··· DATA
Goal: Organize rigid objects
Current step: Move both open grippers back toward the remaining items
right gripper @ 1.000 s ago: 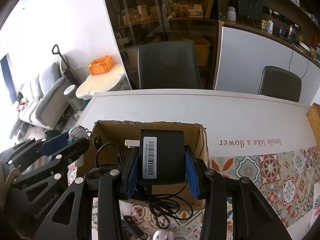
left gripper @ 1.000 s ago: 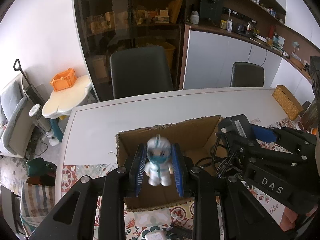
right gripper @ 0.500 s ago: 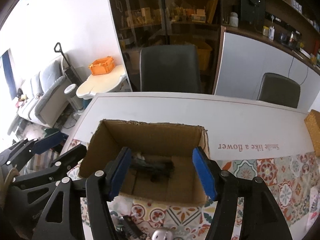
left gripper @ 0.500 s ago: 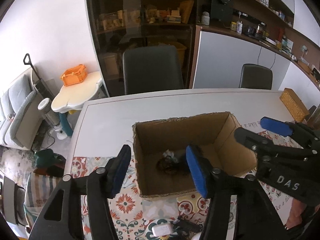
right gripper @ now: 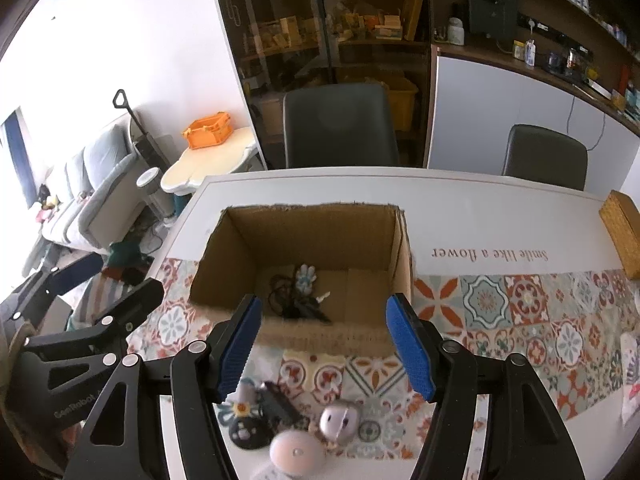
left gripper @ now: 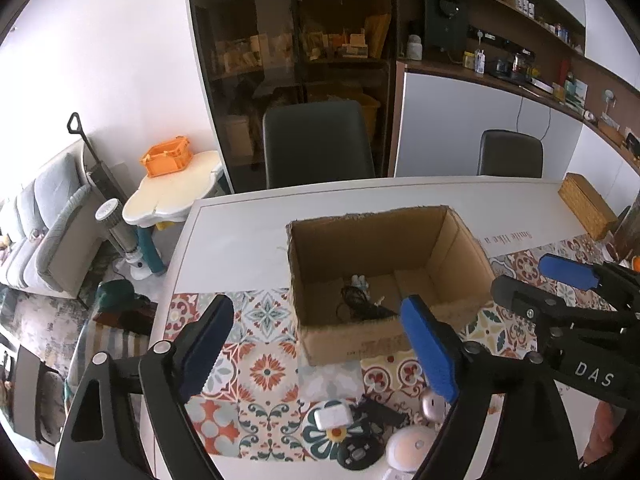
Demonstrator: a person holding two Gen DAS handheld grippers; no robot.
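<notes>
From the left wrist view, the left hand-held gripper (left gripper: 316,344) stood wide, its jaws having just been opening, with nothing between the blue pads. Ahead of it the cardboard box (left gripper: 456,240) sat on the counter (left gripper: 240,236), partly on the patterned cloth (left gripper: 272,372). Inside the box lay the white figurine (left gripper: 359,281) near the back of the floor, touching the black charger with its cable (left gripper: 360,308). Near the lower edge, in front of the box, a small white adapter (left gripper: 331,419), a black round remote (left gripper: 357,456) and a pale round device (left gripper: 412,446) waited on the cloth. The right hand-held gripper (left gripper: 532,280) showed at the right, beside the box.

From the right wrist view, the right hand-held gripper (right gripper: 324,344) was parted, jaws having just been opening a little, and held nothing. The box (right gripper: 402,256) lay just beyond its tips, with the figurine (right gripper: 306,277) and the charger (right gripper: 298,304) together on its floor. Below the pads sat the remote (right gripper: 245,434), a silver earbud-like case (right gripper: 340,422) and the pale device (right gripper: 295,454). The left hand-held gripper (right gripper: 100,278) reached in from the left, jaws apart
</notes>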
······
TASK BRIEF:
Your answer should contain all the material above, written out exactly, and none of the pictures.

OUTPUT BELOW:
Goal: Organize rigid objects
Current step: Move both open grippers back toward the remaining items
right gripper @ 1.000 s ago: 
left gripper @ 1.000 s ago: 
right gripper @ 0.500 s ago: 
left gripper @ 0.500 s ago: 
right gripper @ now: 
left gripper @ now: 
Demonstrator: a person holding two Gen DAS handheld grippers; no robot.
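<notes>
From the left wrist view, the left hand-held gripper (left gripper: 316,344) stood wide, its jaws having just been opening, with nothing between the blue pads. Ahead of it the cardboard box (left gripper: 456,240) sat on the counter (left gripper: 240,236), partly on the patterned cloth (left gripper: 272,372). Inside the box lay the white figurine (left gripper: 359,281) near the back of the floor, touching the black charger with its cable (left gripper: 360,308). Near the lower edge, in front of the box, a small white adapter (left gripper: 331,419), a black round remote (left gripper: 357,456) and a pale round device (left gripper: 412,446) waited on the cloth. The right hand-held gripper (left gripper: 532,280) showed at the right, beside the box.

From the right wrist view, the right hand-held gripper (right gripper: 324,344) was parted, jaws having just been opening a little, and held nothing. The box (right gripper: 402,256) lay just beyond its tips, with the figurine (right gripper: 306,277) and the charger (right gripper: 298,304) together on its floor. Below the pads sat the remote (right gripper: 245,434), a silver earbud-like case (right gripper: 340,422) and the pale device (right gripper: 295,454). The left hand-held gripper (right gripper: 100,278) reached in from the left, jaws apart
</notes>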

Whatever the exercise asked has now been answered.